Exercise aim: Beginning with the line that holds "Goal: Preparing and", copy each line through the end of the material below, exactly and with no pictures.

Input data:
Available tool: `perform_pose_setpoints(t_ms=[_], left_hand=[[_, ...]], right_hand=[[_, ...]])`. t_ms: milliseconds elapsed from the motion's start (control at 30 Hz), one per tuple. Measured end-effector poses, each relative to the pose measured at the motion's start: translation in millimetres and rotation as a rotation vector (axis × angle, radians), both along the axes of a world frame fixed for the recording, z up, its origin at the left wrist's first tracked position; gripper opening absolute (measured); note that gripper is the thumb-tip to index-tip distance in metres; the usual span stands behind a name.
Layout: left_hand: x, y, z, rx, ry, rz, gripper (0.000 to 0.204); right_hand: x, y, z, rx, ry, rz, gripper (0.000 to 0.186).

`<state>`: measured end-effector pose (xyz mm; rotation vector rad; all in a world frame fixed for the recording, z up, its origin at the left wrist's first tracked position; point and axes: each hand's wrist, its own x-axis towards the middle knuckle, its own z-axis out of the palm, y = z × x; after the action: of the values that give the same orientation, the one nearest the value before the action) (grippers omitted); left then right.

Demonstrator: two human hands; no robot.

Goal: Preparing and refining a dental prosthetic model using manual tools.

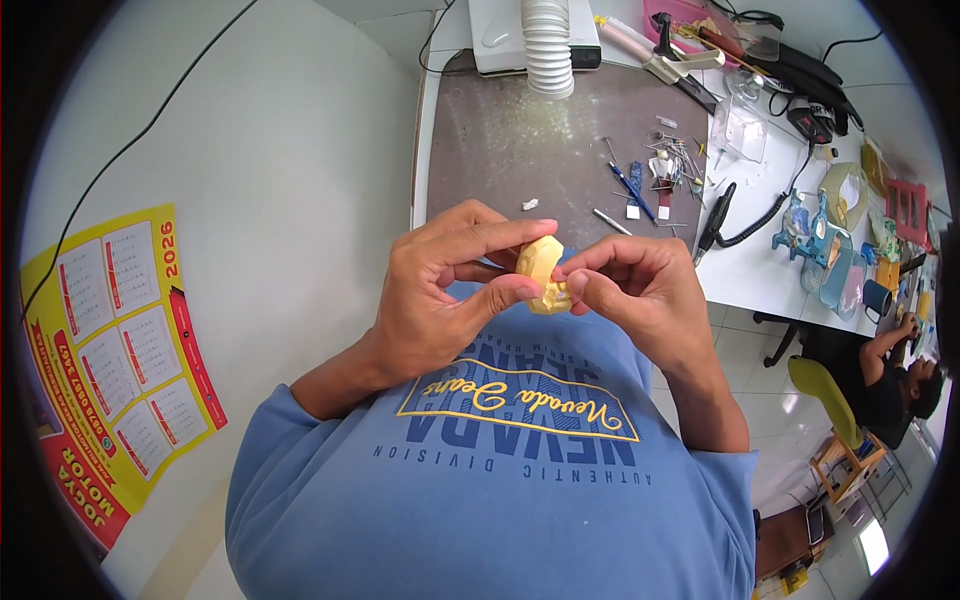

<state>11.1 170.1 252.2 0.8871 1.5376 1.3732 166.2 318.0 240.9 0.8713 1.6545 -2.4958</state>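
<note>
Inwardly angled, the left grip (428,272) clasps and the right grip (645,293) pinches a yellow cast (541,260).

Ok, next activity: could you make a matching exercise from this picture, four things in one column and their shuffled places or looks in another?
Column one
1. pale yellow piece
2. hose
3. calendar
4. blue pen-shaped tool

Column two
A. white and ribbed
B. lying on the dark work surface
C. between the left hand and right hand
D. on the wall at left

Pairs: 1-C; 2-A; 3-D; 4-B
</note>
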Motion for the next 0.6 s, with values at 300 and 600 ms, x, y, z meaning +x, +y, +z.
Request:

The completed task:
Goal: Preparing and refining a dental prosthetic model using manual tools.


<state>11.1 170.1 252.2 0.8871 1.5376 1.3732 166.2 318.0 240.9 0.8713 1.6545 -2.4958</state>
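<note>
Inwardly angled, the left grip (428,272) clasps and the right grip (645,293) pinches a yellow cast (541,260).

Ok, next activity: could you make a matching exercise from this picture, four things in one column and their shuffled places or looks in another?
Column one
1. pale yellow piece
2. hose
3. calendar
4. blue pen-shaped tool

Column two
A. white and ribbed
B. lying on the dark work surface
C. between the left hand and right hand
D. on the wall at left

Pairs: 1-C; 2-A; 3-D; 4-B
</note>
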Motion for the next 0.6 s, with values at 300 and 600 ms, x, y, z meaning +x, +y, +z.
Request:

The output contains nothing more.